WHAT TO WORK ON:
Reprint the entire listing exactly.

[DATASET CONTENT Boundary: Start]

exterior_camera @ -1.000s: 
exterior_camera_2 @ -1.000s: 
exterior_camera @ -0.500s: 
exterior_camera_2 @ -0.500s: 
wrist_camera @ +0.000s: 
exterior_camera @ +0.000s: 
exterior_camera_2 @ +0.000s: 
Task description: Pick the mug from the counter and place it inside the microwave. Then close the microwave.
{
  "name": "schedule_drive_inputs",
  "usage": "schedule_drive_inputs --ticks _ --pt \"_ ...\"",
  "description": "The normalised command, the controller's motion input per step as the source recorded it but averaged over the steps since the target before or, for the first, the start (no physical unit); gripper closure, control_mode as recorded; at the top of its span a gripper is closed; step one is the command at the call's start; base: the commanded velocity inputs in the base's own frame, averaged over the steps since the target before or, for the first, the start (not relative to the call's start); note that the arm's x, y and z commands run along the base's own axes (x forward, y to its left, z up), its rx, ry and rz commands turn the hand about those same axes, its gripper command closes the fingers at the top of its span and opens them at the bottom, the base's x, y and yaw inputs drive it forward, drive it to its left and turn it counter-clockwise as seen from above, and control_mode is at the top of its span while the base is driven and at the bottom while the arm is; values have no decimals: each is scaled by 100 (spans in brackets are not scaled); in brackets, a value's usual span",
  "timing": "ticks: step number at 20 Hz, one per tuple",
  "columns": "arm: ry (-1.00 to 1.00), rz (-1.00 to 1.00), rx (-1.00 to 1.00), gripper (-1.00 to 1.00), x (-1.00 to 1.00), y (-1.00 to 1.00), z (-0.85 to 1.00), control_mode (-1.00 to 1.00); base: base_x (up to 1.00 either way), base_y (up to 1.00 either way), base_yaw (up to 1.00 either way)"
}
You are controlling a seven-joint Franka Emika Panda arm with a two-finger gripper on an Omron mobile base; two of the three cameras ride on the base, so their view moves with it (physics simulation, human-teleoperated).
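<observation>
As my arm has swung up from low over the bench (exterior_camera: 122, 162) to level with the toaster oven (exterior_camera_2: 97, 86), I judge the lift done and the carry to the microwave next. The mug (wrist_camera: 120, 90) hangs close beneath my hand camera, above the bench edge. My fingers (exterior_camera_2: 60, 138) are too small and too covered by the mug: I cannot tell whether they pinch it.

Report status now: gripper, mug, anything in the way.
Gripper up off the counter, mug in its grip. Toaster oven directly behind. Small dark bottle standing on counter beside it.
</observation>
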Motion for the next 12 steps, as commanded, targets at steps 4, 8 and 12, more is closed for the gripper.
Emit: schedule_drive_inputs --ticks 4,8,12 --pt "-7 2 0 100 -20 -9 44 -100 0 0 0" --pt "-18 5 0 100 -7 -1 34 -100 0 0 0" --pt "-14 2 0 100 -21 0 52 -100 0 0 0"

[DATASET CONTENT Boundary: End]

EXERCISE RESPONSE:
exterior_camera @ -1.000s: 
exterior_camera_2 @ -1.000s: 
exterior_camera @ -0.500s: 
exterior_camera_2 @ -0.500s: 
wrist_camera @ +0.000s: 
exterior_camera @ +0.000s: 
exterior_camera_2 @ +0.000s: 
Task description: Pick the mug from the counter and place it inside the microwave. Then close the microwave.
{
  "name": "schedule_drive_inputs",
  "usage": "schedule_drive_inputs --ticks _ --pt \"_ ...\"",
  "description": "The normalised command, the controller's motion input per step as the source recorded it but averaged over the steps since the target before or, for the first, the start (no physical unit); gripper closure, control_mode as recorded; at the top of its span a gripper is closed; step one is the command at the call's start; base: the commanded velocity inputs in the base's own frame, averaged over the steps since the target before or, for the first, the start (not relative to the call's start); note that the arm's x, y and z commands run along the base's own axes (x forward, y to its left, z up), its rx, ry and rz commands turn the hand about those same axes, its gripper command closes the fingers at the top of its span and opens them at the bottom, the base's x, y and yaw inputs drive it forward, drive it to its left and turn it counter-clockwise as seen from above, and control_mode is at the top of its span while the base is driven and at the bottom while the arm is; values have no decimals: each is scaled by 100 (spans in brackets are not scaled); in brackets, a value's usual span",
  "timing": "ticks: step number at 20 Hz, one per tuple",
  "columns": "arm: ry (-1.00 to 1.00), rz (-1.00 to 1.00), rx (-1.00 to 1.00), gripper (-1.00 to 1.00), x (-1.00 to 1.00), y (-1.00 to 1.00), z (-0.85 to 1.00), control_mode (-1.00 to 1.00); base: base_x (up to 1.00 either way), base_y (up to 1.00 either way), base_yaw (up to 1.00 either way)"
}
You are controlling a seven-joint Franka Emika Panda arm with a two-finger gripper on an Omron mobile base; two of the three cameras ride on the base, so their view moves with it (physics simulation, human-teleoperated).
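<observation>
As my arm has swung up from low over the bench (exterior_camera: 122, 162) to level with the toaster oven (exterior_camera_2: 97, 86), I judge the lift done and the carry to the microwave next. The mug (wrist_camera: 120, 90) hangs close beneath my hand camera, above the bench edge. My fingers (exterior_camera_2: 60, 138) are too small and too covered by the mug: I cannot tell whether they pinch it.

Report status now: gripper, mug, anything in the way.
Gripper up off the counter, mug in its grip. Toaster oven directly behind. Small dark bottle standing on counter beside it.
</observation>
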Motion for the next 12 steps, as commanded, targets at steps 4, 8 and 12, more is closed for the gripper.
Emit: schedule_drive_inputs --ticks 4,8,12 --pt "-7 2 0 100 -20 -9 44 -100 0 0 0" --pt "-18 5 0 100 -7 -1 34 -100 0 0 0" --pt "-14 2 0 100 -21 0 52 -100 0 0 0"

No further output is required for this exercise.